ONE ON ONE (2014)
Saat pertama kali mendengar bahwa
Kim Ki-duk tengah membuat film yang bertemakan “penyiksaan”, saya bersorak. Kim
selama ini tidak pernah secara khusus membuat suatu film yang menyoroti hal
tersebut, tapi film-filmnya sudah banyak berisikan kekerasan brutal yang
menyakitkan. Jadi saya pun berekspektasi cukup tinggi akan kegilaan luar dalam
yang akan ia tampilkan dalam film terbarunya ini. Saya langsung membayangkan
sisi gelap manusia macam apalagi yang akan dieksploitasi olehnya hingga
berujung pada penyiksaan. Keindahan dalam gelap semenarik apa yang akan ia
paparkan? Tapi kemudian trailer-nya muncul dan membuat ekspektasi saya
mengendur. Tidak ada rasa mistis dan keindahan kelam pada trailer One on One. Yang dijanjikan oleh trailer
itu justru film Kim Ki-duk yang talky
alias penuh dialog. Film Kim yang dipenuhi dialog tidak pernah memuaskan saya,
sebagai contoh adalah Time dan Wild Animals yang masuk dalam jajaran
film terlemah sang sutradara. Tapi toh saya jarang dikecewakan oleh karyanya,
jadi One on One tetap menjadi salah
satu film paling saya tunggu tahun ini.
Pada 9 Mei, seorang gadis remaja
dibunuh secara brutal oleh tujuh orang pria. Mereka bertujuh sebenarnya
hanyalah suruhan dari pihak penguasa, dan setelah pembunuhan itu, mereka
bertujuh mendapat bayaran tinggi dan bisa memiliki kehidupan yang lebih dari
cukup. Tapi kebahagiaan itu hanya berlangsung sementara. Satu per satu dari
ketujuh pria itu mulai ditangkap oleh sebuah kelompok misterius yang menamakan
diri mereka sebagai “Shadow”. Shadow terdiri dari tujuh orang dan dipimpin oleh
seorang pria brutal tanpa nama (Ma Dong-seok). Satu per satu dari ketujuh
pelaku pembunuhan itu mulai ditangkap, untuk kemudian disiksa sampai mereka mau
mengakui perbuatan sadis yang mereka lakukan pada tanggal 9 Mei. Satu per satu
dari ketujuh pelaku mulai ditangkap dengan target utama adalah penguasa yang
ada di belakang aksi pembunuha tersebut. Tujuan dari Shadow sendiri adalah
untuk menghancurkan sistem pemerintahan serta para penguasa yang korup dan
bertindak semena-mena terhadap rakyat kecil.

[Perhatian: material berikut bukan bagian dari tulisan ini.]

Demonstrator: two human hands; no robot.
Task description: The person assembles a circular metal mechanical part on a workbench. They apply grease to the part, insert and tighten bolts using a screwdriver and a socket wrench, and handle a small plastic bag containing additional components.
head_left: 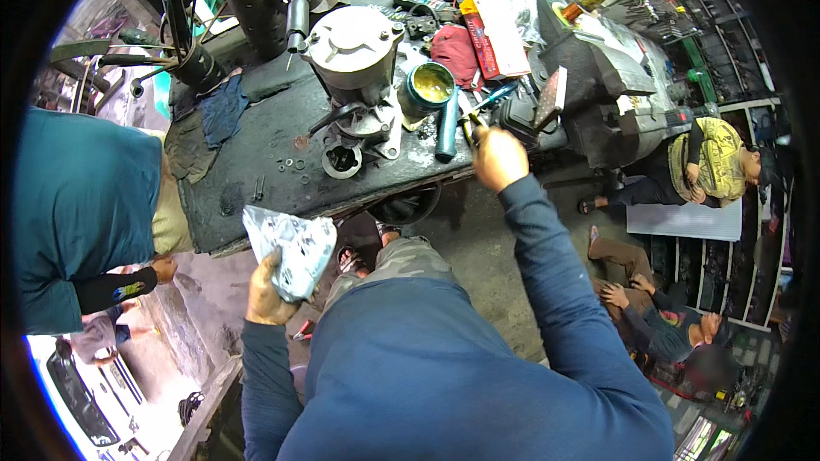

Kekhawatiran saya terbukti karena
One on One memang adalah film Kim
Ki-duk yang banyak menghadirkan dialog. Tentu saja masih lebih banyak “aksi”
daripada kata-kata, tapi perbandingannya tidak sejauh film-film Kim pada
umumnya, apalagi jika dibandingkan dengan Moebius
yang hadir tanpa dialog. Kim Ki-duk memang tidak pernah memukau dalam urusan
penulisan dialog ataupun pengemasan adegan yang menghadirkan banyak obrolan.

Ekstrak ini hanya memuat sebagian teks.